Requirement ▸ Would you set down all of the entries below exactly as they stand?

Data to use ▸
=======
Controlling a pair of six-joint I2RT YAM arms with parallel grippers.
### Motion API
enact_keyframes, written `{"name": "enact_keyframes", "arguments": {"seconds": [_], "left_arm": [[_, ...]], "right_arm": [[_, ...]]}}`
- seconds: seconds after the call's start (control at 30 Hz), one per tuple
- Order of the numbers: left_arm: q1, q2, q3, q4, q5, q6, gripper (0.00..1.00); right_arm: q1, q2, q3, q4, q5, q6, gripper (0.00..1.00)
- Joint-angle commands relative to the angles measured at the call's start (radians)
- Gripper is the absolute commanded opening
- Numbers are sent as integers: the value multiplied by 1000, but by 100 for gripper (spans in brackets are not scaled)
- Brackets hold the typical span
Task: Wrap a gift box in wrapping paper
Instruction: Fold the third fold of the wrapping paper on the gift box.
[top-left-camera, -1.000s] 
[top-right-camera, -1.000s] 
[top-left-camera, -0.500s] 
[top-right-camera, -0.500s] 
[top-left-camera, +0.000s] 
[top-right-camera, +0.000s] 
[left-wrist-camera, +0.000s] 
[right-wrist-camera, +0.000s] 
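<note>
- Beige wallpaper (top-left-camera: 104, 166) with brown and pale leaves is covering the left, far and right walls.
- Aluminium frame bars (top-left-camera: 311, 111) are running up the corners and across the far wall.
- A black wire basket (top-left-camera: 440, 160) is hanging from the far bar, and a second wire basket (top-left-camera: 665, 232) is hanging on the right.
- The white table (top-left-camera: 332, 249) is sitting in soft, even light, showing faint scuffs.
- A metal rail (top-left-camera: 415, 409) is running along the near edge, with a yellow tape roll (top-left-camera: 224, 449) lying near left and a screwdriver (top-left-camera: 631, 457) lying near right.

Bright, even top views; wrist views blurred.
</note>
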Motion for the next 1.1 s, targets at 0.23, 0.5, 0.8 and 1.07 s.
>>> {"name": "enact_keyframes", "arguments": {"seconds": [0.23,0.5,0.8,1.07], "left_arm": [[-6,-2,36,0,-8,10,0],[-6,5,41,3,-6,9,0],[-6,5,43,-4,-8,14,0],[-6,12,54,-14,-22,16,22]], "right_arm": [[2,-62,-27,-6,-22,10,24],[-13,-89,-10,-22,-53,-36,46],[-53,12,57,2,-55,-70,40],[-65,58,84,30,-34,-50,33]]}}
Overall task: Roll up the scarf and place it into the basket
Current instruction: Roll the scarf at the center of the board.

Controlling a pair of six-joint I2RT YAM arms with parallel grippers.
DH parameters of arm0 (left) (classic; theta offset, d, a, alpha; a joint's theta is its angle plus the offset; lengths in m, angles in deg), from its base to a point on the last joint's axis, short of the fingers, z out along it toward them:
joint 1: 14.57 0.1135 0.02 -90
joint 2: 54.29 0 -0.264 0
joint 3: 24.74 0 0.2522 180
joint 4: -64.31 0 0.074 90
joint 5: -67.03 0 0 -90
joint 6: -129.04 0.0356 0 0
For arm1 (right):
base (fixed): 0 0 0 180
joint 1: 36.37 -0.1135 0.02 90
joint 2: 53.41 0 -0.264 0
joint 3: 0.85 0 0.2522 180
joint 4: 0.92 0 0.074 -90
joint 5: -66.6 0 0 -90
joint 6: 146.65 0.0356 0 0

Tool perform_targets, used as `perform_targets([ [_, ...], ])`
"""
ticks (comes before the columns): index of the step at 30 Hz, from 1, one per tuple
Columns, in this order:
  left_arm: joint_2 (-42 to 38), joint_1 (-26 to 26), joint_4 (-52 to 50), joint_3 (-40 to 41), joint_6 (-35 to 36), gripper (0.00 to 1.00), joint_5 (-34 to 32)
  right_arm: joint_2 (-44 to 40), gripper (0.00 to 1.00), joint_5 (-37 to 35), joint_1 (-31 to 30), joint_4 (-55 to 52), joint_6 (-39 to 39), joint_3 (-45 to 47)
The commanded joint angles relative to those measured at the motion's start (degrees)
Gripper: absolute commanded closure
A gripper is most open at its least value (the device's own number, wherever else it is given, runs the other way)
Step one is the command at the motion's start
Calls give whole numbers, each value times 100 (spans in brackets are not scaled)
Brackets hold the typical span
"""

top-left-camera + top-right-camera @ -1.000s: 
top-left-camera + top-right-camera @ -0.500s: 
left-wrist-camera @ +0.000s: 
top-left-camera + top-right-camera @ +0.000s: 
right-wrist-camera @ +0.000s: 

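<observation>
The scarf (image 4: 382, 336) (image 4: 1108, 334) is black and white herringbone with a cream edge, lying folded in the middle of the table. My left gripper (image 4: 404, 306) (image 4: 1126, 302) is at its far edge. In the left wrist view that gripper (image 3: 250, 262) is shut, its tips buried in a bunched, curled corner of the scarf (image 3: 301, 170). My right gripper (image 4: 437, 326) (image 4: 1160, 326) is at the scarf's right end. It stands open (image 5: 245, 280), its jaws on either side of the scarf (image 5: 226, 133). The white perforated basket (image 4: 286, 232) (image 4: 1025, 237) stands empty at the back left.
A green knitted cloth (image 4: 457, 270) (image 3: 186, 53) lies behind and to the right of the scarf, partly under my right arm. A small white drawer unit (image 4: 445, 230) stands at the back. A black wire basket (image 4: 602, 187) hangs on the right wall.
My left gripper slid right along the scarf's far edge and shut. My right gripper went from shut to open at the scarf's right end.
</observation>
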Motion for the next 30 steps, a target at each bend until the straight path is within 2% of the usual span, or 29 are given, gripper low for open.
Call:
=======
Task result ▸
Controlling a pair of six-joint I2RT YAM arms with parallel grippers.
### Motion API
enact_keyframes, written `{"name": "enact_keyframes", "arguments": {"seconds": [_], "left_arm": [[_, ...]], "right_arm": [[_, ...]]}}`
- seconds: seconds after the call's start (control at 30 Hz), one per tuple
- Order of the numbers: left_arm: q1, q2, q3, q4, q5, q6, gripper (0.00..1.00); right_arm: q1, q2, q3, q4, q5, q6, gripper (0.00..1.00)
- Joint-angle commands relative to the angles measured at the call's start (radians)
- Gripper is the absolute commanded opening
- Numbers are sent as integers: the value multiplied by 1000, but by 100 for gripper (spans in brackets are not scaled)
- Brackets hold the typical span
Task: Wrap a gift box in wrapping paper
Instruction: Fold the third fold of the wrapping paper on the gift box.
[top-left-camera, -1.000s] 
[top-right-camera, -1.000s] 
[top-left-camera, -0.500s] 
[top-right-camera, -0.500s] 
[top-left-camera, +0.000s] 
[top-right-camera, +0.000s] 
[left-wrist-camera, +0.000s] 
[right-wrist-camera, +0.000s] 
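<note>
- Beige wallpaper (top-left-camera: 104, 166) with brown and pale leaves is covering the left, far and right walls.
- Aluminium frame bars (top-left-camera: 311, 111) are running up the corners and across the far wall.
- A black wire basket (top-left-camera: 440, 160) is hanging from the far bar, and a second wire basket (top-left-camera: 665, 232) is hanging on the right.
- The white table (top-left-camera: 332, 249) is sitting in soft, even light, showing faint scuffs.
- A metal rail (top-left-camera: 415, 409) is running along the near edge, with a yellow tape roll (top-left-camera: 224, 449) lying near left and a screwdriver (top-left-camera: 631, 457) lying near right.

Bright, even top views; wrist views blurred.
</note>
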Motion for the next 1.1 s, targets at 0.23, 0.5, 0.8 and 1.07 s.
>>> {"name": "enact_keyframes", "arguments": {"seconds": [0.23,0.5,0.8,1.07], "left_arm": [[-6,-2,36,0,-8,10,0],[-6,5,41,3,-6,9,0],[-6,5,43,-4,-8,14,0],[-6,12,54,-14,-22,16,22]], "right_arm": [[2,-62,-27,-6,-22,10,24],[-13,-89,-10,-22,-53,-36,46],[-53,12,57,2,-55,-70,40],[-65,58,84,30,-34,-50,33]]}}
Overall task: Roll up the scarf and place it into the basket
Current instruction: Roll the scarf at the center of the board.

Controlling a pair of six-joint I2RT YAM arms with parallel grippers.
DH parameters of arm0 (left) (classic; theta offset, d, a, alpha; a joint's theta is its angle plus the offset; lengths in m, angles in deg), from its base to a point on the last joint's axis, short of the fingers, z out along it toward them:
joint 1: 14.57 0.1135 0.02 -90
joint 2: 54.29 0 -0.264 0
joint 3: 24.74 0 0.2522 180
joint 4: -64.31 0 0.074 90
joint 5: -67.03 0 0 -90
joint 6: -129.04 0.0356 0 0
For arm1 (right):
base (fixed): 0 0 0 180
joint 1: 36.37 -0.1135 0.02 90
joint 2: 53.41 0 -0.264 0
joint 3: 0.85 0 0.2522 180
joint 4: 0.92 0 0.074 -90
joint 5: -66.6 0 0 -90
joint 6: 146.65 0.0356 0 0

Tool perform_targets, used as `perform_targets([ [_, ...], ])`
"""
ticks (comes before the columns): index of the step at 30 Hz, from 1, one per tuple
Columns, in this order:
  left_arm: joint_2 (-42 to 38), joint_1 (-26 to 26), joint_4 (-52 to 50), joint_3 (-40 to 41), joint_6 (-35 to 36), gripper (0.00 to 1.00), joint_5 (-34 to 32)
  right_arm: joint_2 (-44 to 40), gripper (0.00 to 1.00), joint_5 (-37 to 35), joint_1 (-31 to 30), joint_4 (-55 to 52), joint_6 (-39 to 39), joint_3 (-45 to 47)
The commanded joint angles relative to those measured at the motion's start (degrees)
Gripper: absolute commanded closure
A gripper is most open at its least value (the device's own number, wherever else it is given, runs the other way)
Step one is the command at the motion's start
Calls give whole numbers, each value times 100 (spans in brackets are not scaled)
Brackets hold the typical span
"""

top-left-camera + top-right-camera @ -1.000s: 
top-left-camera + top-right-camera @ -0.500s: 
left-wrist-camera @ +0.000s: 
top-left-camera + top-right-camera @ +0.000s: 
right-wrist-camera @ +0.000s: 

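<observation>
The scarf (image 4: 382, 336) (image 4: 1108, 334) is black and white herringbone with a cream edge, lying folded in the middle of the table. My left gripper (image 4: 404, 306) (image 4: 1126, 302) is at its far edge. In the left wrist view that gripper (image 3: 250, 262) is shut, its tips buried in a bunched, curled corner of the scarf (image 3: 301, 170). My right gripper (image 4: 437, 326) (image 4: 1160, 326) is at the scarf's right end. It stands open (image 5: 245, 280), its jaws on either side of the scarf (image 5: 226, 133). The white perforated basket (image 4: 286, 232) (image 4: 1025, 237) stands empty at the back left.
A green knitted cloth (image 4: 457, 270) (image 3: 186, 53) lies behind and to the right of the scarf, partly under my right arm. A small white drawer unit (image 4: 445, 230) stands at the back. A black wire basket (image 4: 602, 187) hangs on the right wall.
My left gripper slid right along the scarf's far edge and shut. My right gripper went from shut to open at the scarf's right end.
</observation>
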Motion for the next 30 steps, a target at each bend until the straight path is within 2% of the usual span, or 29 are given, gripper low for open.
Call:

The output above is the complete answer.